From the listing below, set down exactly the lines between the one holding "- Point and" and the one holding "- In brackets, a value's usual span", inclusive. No other line is wanted.

Content starts

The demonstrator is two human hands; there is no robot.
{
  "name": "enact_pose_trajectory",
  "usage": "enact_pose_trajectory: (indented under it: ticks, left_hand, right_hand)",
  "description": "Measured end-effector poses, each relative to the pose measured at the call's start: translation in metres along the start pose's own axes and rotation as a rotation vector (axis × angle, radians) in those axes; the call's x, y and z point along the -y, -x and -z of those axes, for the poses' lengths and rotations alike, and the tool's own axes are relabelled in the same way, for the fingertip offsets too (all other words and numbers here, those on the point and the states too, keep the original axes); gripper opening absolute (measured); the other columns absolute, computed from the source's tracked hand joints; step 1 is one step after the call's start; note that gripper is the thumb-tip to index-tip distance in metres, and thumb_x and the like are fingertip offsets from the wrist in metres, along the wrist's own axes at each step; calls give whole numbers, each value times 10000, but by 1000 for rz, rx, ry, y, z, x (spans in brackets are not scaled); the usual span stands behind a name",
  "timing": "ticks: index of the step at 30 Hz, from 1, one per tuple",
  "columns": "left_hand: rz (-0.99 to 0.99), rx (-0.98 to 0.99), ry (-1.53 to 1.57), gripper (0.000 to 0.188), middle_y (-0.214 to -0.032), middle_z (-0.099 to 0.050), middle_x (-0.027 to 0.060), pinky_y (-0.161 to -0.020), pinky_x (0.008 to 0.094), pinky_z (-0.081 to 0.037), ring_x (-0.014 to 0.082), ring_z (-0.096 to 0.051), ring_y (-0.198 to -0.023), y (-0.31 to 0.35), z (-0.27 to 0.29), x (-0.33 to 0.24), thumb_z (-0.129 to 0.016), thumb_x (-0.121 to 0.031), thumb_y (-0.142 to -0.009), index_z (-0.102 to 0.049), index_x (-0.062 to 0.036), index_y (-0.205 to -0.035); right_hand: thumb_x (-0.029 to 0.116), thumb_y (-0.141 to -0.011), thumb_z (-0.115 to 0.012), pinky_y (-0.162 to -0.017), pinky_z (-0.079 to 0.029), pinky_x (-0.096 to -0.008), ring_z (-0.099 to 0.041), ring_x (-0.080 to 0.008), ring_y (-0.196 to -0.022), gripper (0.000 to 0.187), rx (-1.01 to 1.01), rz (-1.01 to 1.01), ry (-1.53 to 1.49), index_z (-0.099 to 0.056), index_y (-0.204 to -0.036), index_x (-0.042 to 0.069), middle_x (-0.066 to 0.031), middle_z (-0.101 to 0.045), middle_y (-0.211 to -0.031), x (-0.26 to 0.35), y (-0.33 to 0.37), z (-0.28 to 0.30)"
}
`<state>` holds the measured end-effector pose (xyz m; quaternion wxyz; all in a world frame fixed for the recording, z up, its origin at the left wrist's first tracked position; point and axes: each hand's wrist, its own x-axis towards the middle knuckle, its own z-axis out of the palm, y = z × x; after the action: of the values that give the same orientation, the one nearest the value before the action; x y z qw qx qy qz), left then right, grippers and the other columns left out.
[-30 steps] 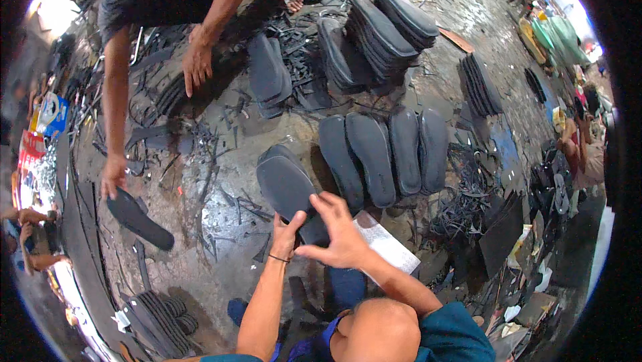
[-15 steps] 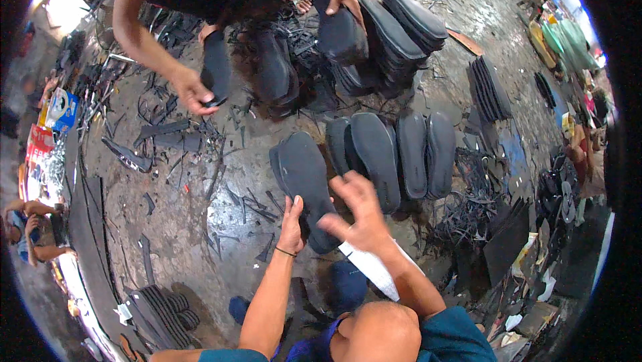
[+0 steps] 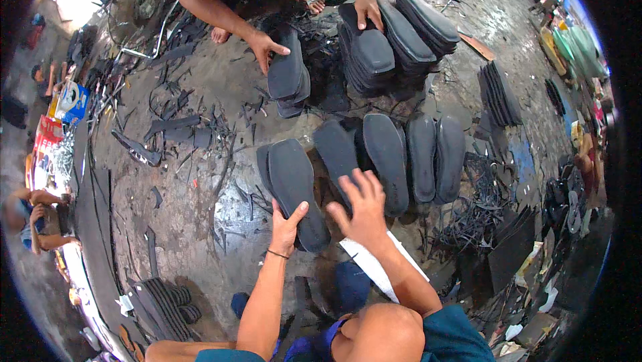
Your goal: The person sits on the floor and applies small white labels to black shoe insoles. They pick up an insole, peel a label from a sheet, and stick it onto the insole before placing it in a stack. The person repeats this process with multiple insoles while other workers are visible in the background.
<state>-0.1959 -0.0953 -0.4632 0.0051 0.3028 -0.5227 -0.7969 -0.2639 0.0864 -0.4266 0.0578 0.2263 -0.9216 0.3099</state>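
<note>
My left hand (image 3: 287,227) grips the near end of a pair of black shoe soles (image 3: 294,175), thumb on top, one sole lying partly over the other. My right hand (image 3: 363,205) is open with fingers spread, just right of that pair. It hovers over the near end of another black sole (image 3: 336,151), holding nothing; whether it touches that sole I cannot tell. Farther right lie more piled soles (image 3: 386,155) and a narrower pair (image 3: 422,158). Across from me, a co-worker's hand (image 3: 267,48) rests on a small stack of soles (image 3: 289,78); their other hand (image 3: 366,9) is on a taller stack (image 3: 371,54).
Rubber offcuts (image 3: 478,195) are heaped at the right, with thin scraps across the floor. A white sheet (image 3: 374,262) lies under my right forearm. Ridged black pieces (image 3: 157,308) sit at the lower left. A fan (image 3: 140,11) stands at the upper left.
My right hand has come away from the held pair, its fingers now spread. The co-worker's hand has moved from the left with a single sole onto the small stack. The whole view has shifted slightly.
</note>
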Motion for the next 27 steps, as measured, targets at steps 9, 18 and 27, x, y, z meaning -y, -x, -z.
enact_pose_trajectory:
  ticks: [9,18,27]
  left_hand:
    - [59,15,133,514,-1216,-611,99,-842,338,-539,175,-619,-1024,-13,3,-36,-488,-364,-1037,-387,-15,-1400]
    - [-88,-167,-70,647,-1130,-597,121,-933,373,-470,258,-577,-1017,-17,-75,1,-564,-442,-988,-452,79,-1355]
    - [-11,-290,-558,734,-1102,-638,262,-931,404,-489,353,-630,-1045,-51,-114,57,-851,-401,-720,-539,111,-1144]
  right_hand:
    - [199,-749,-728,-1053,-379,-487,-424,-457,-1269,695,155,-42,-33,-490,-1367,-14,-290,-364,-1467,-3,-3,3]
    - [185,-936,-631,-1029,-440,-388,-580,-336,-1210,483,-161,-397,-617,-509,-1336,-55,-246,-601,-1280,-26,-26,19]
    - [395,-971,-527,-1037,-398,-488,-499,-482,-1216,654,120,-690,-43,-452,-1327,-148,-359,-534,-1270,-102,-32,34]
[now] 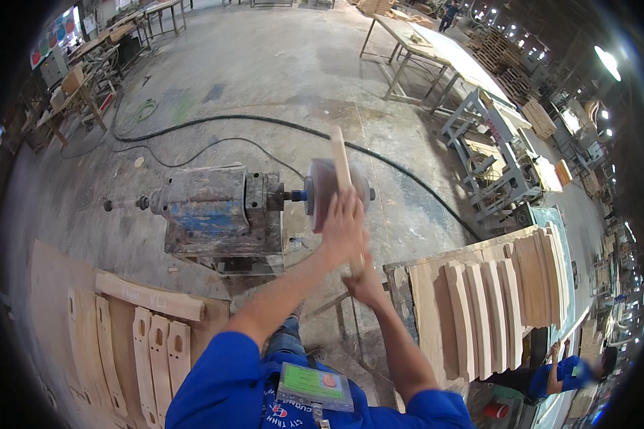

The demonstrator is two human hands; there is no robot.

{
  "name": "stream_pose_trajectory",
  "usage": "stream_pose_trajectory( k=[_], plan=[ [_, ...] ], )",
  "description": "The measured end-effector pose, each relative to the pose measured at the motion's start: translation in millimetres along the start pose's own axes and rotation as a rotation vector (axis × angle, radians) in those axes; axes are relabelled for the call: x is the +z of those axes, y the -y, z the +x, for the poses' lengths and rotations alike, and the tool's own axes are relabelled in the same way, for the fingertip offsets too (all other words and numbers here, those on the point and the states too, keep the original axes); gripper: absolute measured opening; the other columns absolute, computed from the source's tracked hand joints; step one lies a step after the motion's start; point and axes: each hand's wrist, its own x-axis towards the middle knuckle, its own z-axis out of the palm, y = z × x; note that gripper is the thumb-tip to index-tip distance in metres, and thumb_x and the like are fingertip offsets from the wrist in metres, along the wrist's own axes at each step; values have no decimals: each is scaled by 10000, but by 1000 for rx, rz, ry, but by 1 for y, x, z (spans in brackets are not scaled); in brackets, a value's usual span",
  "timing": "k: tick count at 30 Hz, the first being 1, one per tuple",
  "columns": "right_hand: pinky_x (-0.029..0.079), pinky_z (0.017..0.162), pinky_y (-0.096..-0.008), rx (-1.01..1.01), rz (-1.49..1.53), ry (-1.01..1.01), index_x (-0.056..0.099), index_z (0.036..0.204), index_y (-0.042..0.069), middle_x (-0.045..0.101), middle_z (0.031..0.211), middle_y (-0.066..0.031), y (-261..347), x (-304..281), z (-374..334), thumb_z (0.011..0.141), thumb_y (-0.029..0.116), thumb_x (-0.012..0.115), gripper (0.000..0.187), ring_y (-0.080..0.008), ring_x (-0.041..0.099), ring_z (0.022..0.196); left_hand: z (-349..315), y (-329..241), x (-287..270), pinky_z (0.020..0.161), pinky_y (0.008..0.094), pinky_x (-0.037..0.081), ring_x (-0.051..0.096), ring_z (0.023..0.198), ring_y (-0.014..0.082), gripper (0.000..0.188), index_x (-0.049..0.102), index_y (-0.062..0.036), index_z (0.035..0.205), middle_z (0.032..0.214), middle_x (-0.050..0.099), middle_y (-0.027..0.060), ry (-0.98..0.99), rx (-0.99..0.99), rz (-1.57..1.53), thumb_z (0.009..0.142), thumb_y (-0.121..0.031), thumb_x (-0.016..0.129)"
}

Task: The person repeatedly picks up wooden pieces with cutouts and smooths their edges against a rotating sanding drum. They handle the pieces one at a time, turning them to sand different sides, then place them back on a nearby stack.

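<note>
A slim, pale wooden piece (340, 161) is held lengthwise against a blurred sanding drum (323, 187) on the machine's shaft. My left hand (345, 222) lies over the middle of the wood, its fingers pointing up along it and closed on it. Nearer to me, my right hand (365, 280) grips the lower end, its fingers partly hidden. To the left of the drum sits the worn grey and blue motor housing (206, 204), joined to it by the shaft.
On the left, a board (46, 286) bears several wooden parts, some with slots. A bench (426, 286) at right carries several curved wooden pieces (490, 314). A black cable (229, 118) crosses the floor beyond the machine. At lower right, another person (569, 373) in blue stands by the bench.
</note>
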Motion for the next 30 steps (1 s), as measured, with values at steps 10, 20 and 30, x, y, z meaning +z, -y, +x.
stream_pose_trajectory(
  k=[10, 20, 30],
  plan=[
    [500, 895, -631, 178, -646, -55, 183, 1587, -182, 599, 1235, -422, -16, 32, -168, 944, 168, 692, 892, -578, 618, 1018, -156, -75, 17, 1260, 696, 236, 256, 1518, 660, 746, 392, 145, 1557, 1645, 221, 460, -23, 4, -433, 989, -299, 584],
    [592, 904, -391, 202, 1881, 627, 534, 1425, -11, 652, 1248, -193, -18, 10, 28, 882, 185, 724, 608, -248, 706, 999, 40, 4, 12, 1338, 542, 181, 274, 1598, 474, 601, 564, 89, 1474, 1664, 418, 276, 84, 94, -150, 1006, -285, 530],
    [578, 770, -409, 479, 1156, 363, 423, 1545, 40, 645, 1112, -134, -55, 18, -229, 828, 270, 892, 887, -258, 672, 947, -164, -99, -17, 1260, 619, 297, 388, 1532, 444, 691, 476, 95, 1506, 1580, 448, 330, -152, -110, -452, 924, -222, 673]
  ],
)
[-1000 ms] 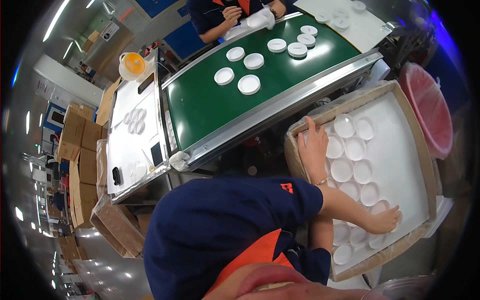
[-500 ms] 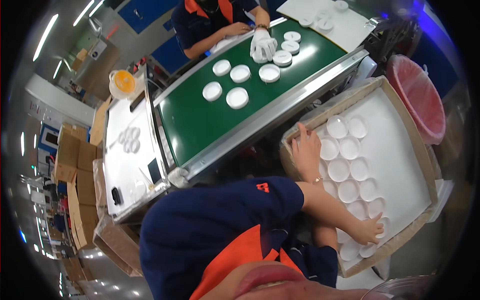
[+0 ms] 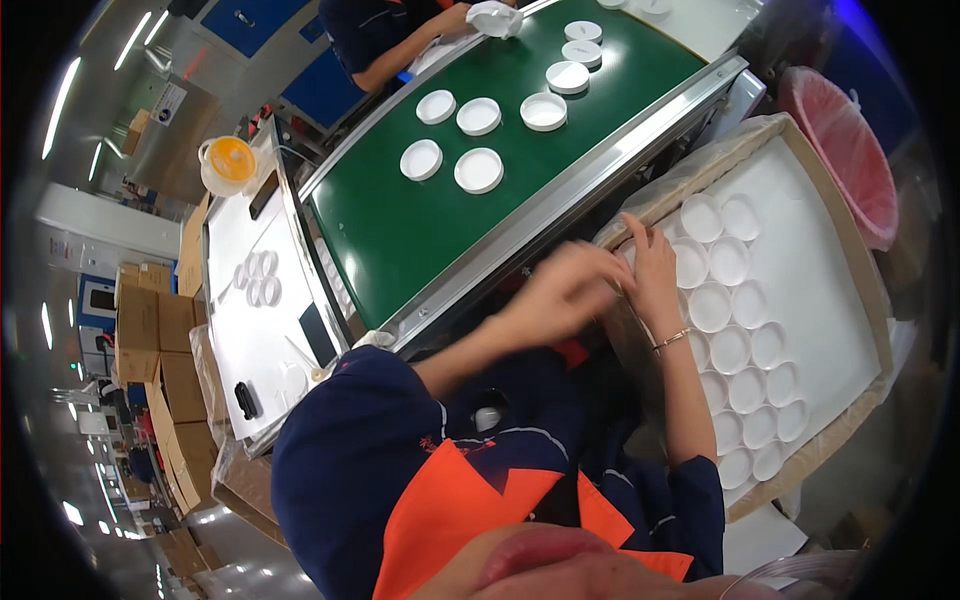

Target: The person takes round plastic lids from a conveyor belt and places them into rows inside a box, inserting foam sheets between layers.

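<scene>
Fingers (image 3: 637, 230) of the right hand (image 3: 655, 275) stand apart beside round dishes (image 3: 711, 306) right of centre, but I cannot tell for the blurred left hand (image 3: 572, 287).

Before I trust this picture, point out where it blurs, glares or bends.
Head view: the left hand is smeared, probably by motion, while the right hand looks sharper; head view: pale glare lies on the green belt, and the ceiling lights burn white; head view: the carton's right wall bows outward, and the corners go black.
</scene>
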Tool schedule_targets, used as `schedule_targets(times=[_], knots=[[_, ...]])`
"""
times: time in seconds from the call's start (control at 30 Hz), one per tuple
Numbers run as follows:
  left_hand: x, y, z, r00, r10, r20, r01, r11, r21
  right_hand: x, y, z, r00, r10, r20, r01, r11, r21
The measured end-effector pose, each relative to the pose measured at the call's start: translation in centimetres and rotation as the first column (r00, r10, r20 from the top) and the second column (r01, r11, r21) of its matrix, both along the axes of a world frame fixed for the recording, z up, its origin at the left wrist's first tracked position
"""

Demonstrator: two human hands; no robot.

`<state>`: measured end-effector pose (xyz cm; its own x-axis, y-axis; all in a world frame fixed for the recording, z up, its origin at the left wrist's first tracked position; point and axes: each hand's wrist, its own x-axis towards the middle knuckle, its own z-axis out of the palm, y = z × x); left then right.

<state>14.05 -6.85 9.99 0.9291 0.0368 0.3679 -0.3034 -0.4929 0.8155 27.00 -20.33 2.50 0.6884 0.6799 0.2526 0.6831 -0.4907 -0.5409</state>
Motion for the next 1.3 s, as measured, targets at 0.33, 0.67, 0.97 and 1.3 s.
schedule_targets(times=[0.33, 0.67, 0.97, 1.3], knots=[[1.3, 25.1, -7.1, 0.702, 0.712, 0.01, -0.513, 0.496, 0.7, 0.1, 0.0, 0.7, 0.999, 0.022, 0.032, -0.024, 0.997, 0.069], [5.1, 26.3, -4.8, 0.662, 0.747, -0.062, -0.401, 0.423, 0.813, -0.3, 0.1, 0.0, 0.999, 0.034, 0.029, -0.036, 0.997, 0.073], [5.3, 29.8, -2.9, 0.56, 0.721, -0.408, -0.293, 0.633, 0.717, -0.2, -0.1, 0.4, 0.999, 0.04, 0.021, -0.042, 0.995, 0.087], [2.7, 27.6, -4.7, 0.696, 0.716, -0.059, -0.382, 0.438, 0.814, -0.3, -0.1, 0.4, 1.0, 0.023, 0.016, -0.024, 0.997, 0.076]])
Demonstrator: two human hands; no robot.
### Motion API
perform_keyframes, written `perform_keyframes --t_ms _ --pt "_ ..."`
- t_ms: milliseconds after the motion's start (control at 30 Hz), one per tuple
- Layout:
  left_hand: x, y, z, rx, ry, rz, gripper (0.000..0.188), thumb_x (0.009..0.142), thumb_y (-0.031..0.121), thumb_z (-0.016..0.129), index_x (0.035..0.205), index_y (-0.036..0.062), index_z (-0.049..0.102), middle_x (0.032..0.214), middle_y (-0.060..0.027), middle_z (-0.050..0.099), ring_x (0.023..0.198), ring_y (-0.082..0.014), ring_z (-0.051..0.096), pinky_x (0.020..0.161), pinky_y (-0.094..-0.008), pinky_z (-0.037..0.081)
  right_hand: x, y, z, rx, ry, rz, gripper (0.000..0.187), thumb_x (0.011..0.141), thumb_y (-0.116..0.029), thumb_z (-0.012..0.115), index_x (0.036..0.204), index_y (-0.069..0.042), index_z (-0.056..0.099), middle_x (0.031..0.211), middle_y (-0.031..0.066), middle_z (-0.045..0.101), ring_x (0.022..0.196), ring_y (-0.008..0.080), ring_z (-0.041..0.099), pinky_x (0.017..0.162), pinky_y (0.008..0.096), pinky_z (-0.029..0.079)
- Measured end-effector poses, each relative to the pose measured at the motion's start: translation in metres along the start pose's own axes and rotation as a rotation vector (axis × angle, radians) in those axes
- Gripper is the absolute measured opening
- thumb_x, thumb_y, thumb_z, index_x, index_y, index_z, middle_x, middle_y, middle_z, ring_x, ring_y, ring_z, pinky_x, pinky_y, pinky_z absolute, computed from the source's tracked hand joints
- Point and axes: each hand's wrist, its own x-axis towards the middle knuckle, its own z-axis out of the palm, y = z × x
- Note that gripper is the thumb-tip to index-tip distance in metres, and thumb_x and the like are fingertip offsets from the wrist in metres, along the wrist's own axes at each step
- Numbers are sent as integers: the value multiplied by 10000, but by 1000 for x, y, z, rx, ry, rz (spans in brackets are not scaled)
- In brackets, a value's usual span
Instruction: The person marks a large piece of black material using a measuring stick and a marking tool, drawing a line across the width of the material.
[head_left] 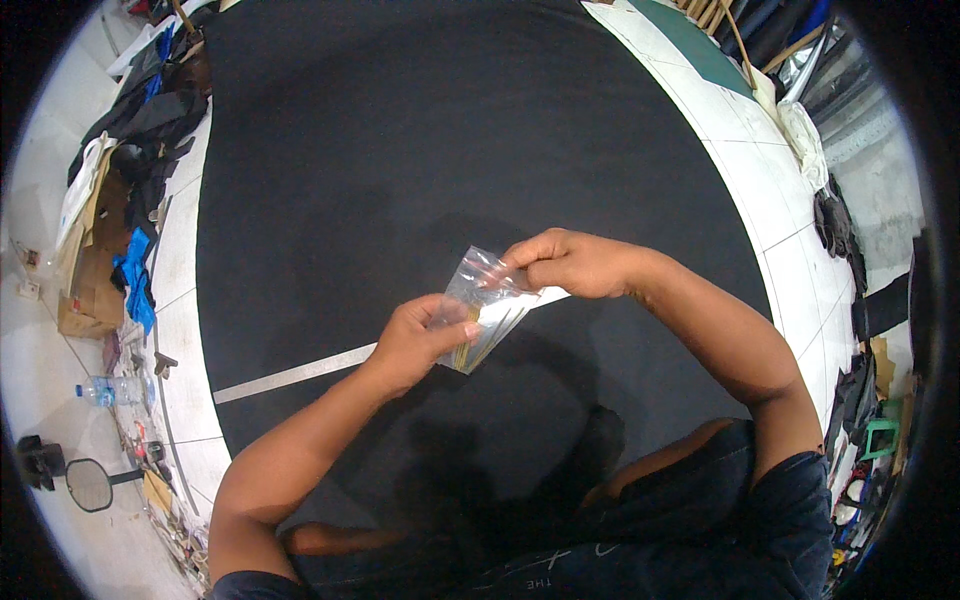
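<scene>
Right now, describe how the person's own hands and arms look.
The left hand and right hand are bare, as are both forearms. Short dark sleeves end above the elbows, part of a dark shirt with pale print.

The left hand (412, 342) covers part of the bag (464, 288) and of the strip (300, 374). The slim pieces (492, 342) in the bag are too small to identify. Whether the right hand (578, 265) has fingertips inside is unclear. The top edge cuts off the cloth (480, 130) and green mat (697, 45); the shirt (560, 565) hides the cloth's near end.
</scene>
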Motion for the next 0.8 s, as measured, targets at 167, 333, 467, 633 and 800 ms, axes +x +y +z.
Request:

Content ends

RESULT FOR THIS TASK.
- Point and axes: each hand's wrist, its own x-axis towards the middle knuckle, its own z-axis out of the palm, y = z × x
- Note that gripper is the thumb-tip to index-tip distance in metres, and thumb_x and the like are fingertip offsets from the wrist in metres, along the wrist's own axes at each step
- Numbers are sent as integers: the value multiplied by 10000, but by 1000 for x, y, z, rx, ry, rz (spans in brackets are not scaled)
- In brackets, a value's usual span

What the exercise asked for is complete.